A larger pellet container in the Swedish house will get done: yes! This is a big win: while I had to purchase two pallets of pellets for around 800 EUR, this should be enough to heat the house for two more months. My trusted handyman on the ground, Olle, did an excellent job with receiving the pellets and building a bigger container for the heating.
It feels really awesome to manage all of this from Germany/Estonia while the actual work is happening in Sweden.
A lot, again. Here are some of the highlights that weren’t mentioned already:
Had an awesome evening with the team at one of my team member’s home: Kristi Saare wasn’t a surprise guest but turned out to be his wife 😁
on Friday an old friend came over and we sawed off 4cm off three doors in my apartment, in an attempt to placate the gas installation auditor.
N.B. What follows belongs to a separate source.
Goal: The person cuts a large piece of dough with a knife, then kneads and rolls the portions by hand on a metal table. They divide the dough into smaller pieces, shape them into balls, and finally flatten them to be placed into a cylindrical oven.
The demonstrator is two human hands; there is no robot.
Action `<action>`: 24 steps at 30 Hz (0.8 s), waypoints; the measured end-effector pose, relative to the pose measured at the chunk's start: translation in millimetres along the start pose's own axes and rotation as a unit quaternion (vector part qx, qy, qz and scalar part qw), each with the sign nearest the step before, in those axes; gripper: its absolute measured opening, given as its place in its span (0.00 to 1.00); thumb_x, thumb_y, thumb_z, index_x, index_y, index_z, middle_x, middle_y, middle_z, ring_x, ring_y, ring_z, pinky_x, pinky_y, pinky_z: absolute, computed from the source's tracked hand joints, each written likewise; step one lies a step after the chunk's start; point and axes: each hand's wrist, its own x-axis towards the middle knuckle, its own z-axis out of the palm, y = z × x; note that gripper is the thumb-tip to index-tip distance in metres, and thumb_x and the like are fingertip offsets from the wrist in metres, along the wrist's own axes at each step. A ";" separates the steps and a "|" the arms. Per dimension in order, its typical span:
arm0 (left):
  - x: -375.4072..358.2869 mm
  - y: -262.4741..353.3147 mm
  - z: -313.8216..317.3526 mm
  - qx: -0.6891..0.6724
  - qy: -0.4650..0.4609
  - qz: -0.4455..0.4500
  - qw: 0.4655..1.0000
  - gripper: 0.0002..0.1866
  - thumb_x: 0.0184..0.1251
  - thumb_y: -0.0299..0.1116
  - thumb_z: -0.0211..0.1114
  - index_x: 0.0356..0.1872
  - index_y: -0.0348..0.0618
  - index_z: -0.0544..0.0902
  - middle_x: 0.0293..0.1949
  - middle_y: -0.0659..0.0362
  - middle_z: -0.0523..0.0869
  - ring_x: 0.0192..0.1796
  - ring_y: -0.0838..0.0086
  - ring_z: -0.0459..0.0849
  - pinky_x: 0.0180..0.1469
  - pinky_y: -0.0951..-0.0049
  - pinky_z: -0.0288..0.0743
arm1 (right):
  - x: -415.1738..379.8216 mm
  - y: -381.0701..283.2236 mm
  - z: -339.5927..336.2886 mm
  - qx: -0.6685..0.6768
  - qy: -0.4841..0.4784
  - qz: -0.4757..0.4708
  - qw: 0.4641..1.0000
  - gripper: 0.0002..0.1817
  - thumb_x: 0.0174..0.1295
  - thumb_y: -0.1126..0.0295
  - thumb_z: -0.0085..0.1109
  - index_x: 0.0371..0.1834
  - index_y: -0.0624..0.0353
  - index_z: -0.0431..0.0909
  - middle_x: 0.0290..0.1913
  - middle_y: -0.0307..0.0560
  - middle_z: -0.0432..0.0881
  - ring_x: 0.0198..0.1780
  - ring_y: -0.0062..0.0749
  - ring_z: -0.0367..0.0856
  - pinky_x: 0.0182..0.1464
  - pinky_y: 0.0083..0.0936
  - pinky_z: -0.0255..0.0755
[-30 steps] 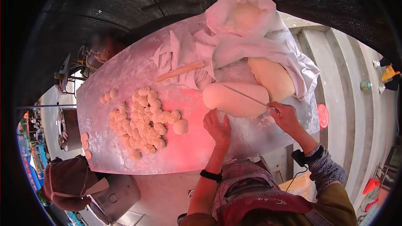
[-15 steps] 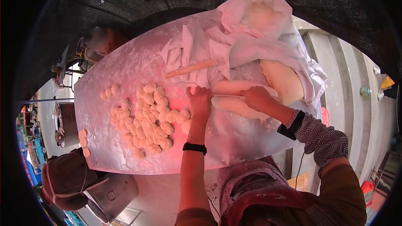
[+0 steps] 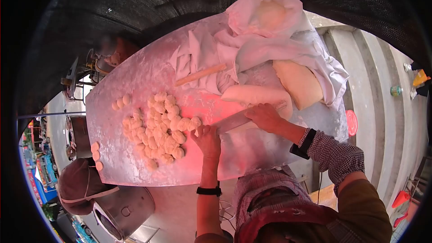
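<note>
Both my hands hold a broad, long-bladed knife (image 3: pixel 234 122) that lies slantwise over the table. My right hand (image 3: pixel 264 116) is closed around its right end. At the other end, my left hand (image 3: pixel 208 138) has its fingers closed on the blade, right beside the nearest dough balls. A long slab of dough (image 3: pixel 256 95) lies just beyond the knife, partly covered by the blade and my right hand. A pile of small dough balls (image 3: pixel 157 128) sits to the left of my left hand. Farther right, a larger dough piece (image 3: pixel 298 83) lies partly under the cloth.
The metal table (image 3: pixel 112 153) is dusted with flour. White cloth (image 3: pixel 270 51), a rolling pin (image 3: pixel 201 74) and a cloth-lined flour sack (image 3: pixel 270 15) occupy its far side. Several dough pieces (image 3: pixel 96 155) sit at the left edge. A metal pot (image 3: pixel 130 209) stands below; steps (image 3: pixel 373 81) rise at right.
The knife has come off the dough slab toward me and left, turning from edge-on to showing its flat side. Both hands moved with it, the left one lower.
</note>
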 end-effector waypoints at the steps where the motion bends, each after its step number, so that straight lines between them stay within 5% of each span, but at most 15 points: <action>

This is the last link a chain of requirements that stands between me and an additional mortgage on my apartment and thus ultimately between getting the house in Sweden ready for renting it out before summer.
on Saturday I was on a lovely dinner with friends, and for the first time in my life set foot into an apartment (a very beautiful one!) in Mustamäe.
on Sunday I gave my first paid “Decode Estonian” workshop and it was a great success. I’ll double down on this business in the coming weeks, as this has the greatest income potential and apparently requires little marketing.